Very important topics have been discussed in the high performance group in the past and i would like to request all members to help make a list of important factors, which can offer performance boost for Drupal website. I will list a few i know work very nicely. Please do add your suggestions.
- Use BOOST module to serve static content to users
- Cache router can also be used for caching.
- If you are on dedicated hosting, use LiteSpeed Webserver. Even there are some companies offering LiteSpeed hosting in shared environment.
- If you have really high traffic and static content, use CDN. (I haven't tried it yet)
- Use BLOCK CACHE module (in Drupal 5), while its already in Drupal 6.
- Use different dedicated servers for Database and content delivery (if your website project makes enough money to have such multi server setup).
- If you own a dedicated server, go for SCSI or SSD (its more expensive, but offers speed boost), instead of simple drives. Even it will be better to use two disks under RAID 0.
- Use Apache Solr (i am not sure, if it will work with LiteSpeed web server)
I welcome other members and experts to share their ideas and tips on increasing performance.
Thanks
Dhaliwal
Comments
Use BOOST module to serve
Boost is an excellent choice. As is Varnish (like Project Mercury). Both have their benefits and costs. The "right" solution is going vary depending on your particular site design and user population. Authcache may also me a good option, especially if your traffic is primarily authenticated users.
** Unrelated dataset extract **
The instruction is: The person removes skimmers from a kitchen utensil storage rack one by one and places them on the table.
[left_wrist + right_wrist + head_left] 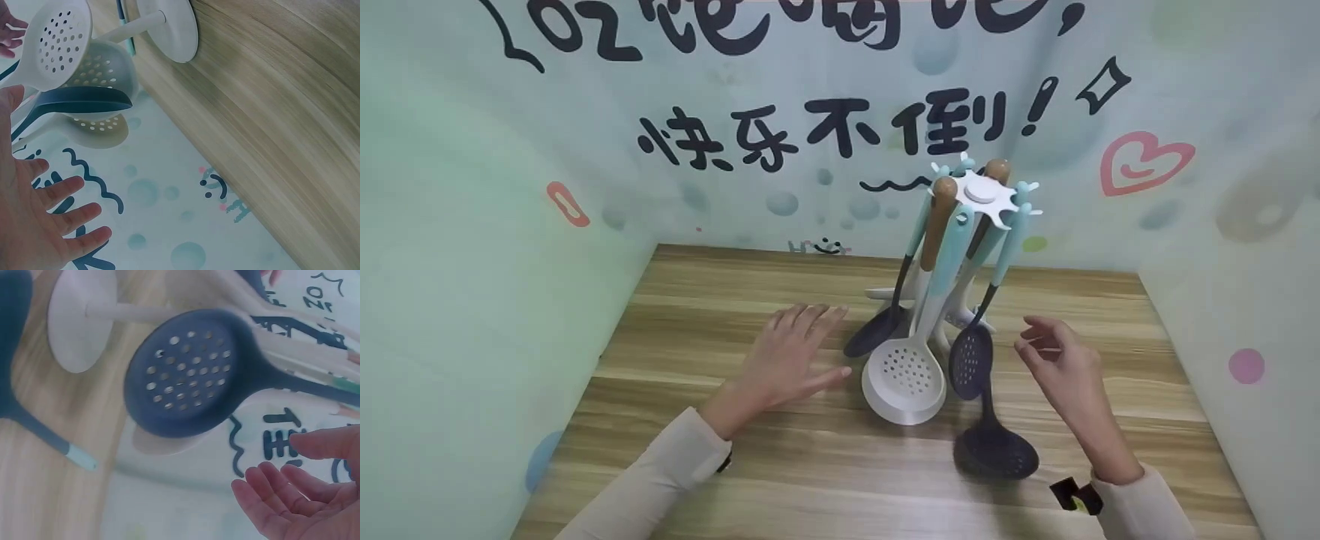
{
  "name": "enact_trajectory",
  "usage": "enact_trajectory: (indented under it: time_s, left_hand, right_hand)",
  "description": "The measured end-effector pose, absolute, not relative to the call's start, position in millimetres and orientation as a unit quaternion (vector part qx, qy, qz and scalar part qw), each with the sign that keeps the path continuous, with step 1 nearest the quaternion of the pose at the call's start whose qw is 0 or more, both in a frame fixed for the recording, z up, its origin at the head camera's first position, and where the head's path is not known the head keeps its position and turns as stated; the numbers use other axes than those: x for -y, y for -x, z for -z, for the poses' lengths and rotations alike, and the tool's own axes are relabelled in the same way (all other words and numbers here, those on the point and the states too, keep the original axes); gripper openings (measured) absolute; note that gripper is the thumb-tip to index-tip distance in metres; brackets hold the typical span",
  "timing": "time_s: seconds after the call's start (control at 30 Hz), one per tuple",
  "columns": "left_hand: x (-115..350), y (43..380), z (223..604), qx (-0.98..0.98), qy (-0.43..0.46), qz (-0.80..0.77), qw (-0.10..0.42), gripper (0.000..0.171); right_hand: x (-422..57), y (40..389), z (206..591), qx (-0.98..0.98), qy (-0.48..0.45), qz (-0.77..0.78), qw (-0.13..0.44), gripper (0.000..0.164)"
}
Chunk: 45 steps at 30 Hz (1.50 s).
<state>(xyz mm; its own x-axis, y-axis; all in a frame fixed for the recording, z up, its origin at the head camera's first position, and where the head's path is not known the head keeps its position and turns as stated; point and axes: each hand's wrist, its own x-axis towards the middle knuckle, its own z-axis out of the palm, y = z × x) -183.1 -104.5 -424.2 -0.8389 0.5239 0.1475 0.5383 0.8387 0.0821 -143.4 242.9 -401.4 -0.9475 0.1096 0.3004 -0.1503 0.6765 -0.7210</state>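
A white rotating utensil rack (981, 191) stands on the table, hung with several kitchen utensils. On its front side hangs a white skimmer (907, 375) with a pale blue handle; a dark solid spoon (876, 331) is to its left and a dark skimmer (971, 361) to its right. A dark ladle (997, 450) with small holes lies on the table in front. My left hand (791, 360), fingers spread, is beside the dark spoon and holds nothing. To the right of the rack, my right hand (1065, 364) is raised with loosely bent fingers and nothing in them.
The wooden table (697, 300) meets a printed cloth backdrop (825, 202) behind the rack, with pale side walls left and right. The rack's round white base (180, 34) shows in the left wrist view. Brown-tipped handles (941, 217) also hang from the rack.
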Motion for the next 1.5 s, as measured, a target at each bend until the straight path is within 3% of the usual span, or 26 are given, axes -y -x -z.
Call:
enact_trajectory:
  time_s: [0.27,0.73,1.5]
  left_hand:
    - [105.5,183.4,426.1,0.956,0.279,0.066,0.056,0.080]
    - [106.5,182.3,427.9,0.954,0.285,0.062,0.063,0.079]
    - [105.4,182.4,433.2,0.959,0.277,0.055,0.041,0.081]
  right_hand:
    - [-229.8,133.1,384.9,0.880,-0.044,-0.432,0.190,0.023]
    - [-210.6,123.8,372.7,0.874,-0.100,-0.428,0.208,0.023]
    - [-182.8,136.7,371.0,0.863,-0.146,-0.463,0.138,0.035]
"Also" is not really the right word here. Cacherouter and memcached are used for Drupal's internal caching of variables, menus, etc. while Boost and Varnish cache pages and content externally. They do very different things. Ideally, you'd use both an internal cache (cacherouter or memcache) in addition to an external cache (like Boost or Varnish). Also, don't forget to install an opcode cache like APC so that the system doesn't have to keep compiling the PHP code on every pageload.
While Apache can be a resource hog, I wouldn't necessarily recommend going with an alternate web server daemon. In my experience, while alternative web servers like lighttpd and nginx can provide a performance boost the increase is small enough that it may not be worth the additional complexity. We do use nginx for some special-purpose use cases - like serving static content - but I'm not convinced there's a compelling reason to drop Apache as the primary dynamic PHP content server.
Drive speed is important, but I think sufficient RAM is even more important. With enough RAM and a well-tuned cache you can keep much - if not all - of the site's data in vastly-faster RAM and only rarely have to resort to reading from disk. I'd take the money that you could spend on upgrading to SSDs and put it into RAM instead.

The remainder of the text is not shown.